Once you know how your data are distributed, you can plan the appropriate type of analysis going forward.
Note: For more information about the Distribution platform, see Distributions in Basic Analysis.
You want to view the nutritional values of cereals so that you can eat a more healthful diet. Analyzing distributions of cereal data reveals answers to the following questions:
• Which cereals are highest in fiber?
• What is the average, minimum, and maximum number of calories?
• What is the median amount of fat?
• Which cereal contains the most fat?
• Are there any outliers in the data?
1. Select Help > Sample Data Library and open Cereal.jmp.
2. Select Analyze > Distribution.
3. Press Ctrl and click Manufacturer, Calories, Fat, and Fiber.

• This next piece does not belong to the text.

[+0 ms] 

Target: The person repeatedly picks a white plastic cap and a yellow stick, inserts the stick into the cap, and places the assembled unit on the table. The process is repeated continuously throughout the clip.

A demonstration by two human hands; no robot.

4. Click Y, Columns and then click OK.
Figure 6.2 Distributions for Manufacturer, Calories, Fat, and Fiber
In the Fiber distributions, notice the following:
– Fiber One and All-Bran with Extra Fiber contain the most fiber as shown in the Fiber box plot. These cereals are outliers in terms of fiber content.
The row that contains Fiber One in Cereal.jmp is labeled. This label shows the name of the cereal next to a data point in graphs. To see the entire label, drag the right-most vertical border to the right. Hover over the unlabeled data point to see “All Bran with Extra Fiber”.
In the Fat distributions, notice the following:
– Hover over the top data point (the x marker) in the Fat box plot to see that 100% Nat. Bran Oats & Honey is the highest in fat.
– In the Fat Quantiles report, the median amount of fat is 1 gram.
In the Calories Quantiles report, notice the following:
– The maximum number of calories is 250.
– The minimum number of calories is 50.
5. In the Manufacturer histogram, click the bar for Nabisco.
Figure 6.3 Distributions for Nabisco Cereals
The Calories, Fat, and Fiber distributions for Nabisco cereals are highlighted in the other histograms. You can view the Calories, Fat, and Fiber distributions for the Nabisco cereals relative to the Calories, Fat, and Fiber distributions for the overall data. For example, the Fat distribution of Nabisco cereals seems to be lower than the Fat distribution for the overall data.
6. Click below the last Fiber bar to deselect all bars.
7. Press Shift and, in the Fiber histogram, click all histogram bars with a value above 8.
Figure 6.4 High-Fiber Cereals
The highest-fiber cereals are highlighted in the Calories and Fat histograms. Because the histograms are linked, note that some of the high-fiber cereals are also low in fat.
8. Press Ctrl and Shift and deselect the two Calories histogram bars that are at or near 200.
High calorie cereals are eliminated from the histograms.
Figure 6.5 High-Fiber and Low-Calorie Cereals
Tip: Leave the Distributions report open. You will use it later in a cluster analysis. See Analyze Similar Values in the Clustering Platform.
Looking at the results, you can answer the following questions:
Which cereals are highest in fiber?
The Fiber box plot shows that All-Bran with Extra Fiber and Fiber One have the highest amount of fiber. These two cereals are outliers.
What is the average, minimum, and maximum number of calories?
The Calories histogram shows that the number of calories ranges from 50 to 275. The Calories Quantiles show that the number of calories ranges from 50 to 250, and the median number of calories is 120. The distribution is not uniform.
What is the median amount of fat?
The Fat Quantiles report shows that the median amount of fat is 1 gram.
Which cereal contains the most fat?
The Fat box plot shows that 100% Nat. Bran Oats & Honey is the highest in fat. This cereal is an outlier.
To increase the amount of fiber in your diet, you decide to try All-Bran with Extra Fiber and Fiber One. These cereals are lower in calories and fat. Most cereals do not greatly increase the amount of fat in your diet, but you plan to avoid the high fat 100% Nat. Bran Oats & Honey. And although most cereals are relatively low in fat, they are not necessarily low in calories.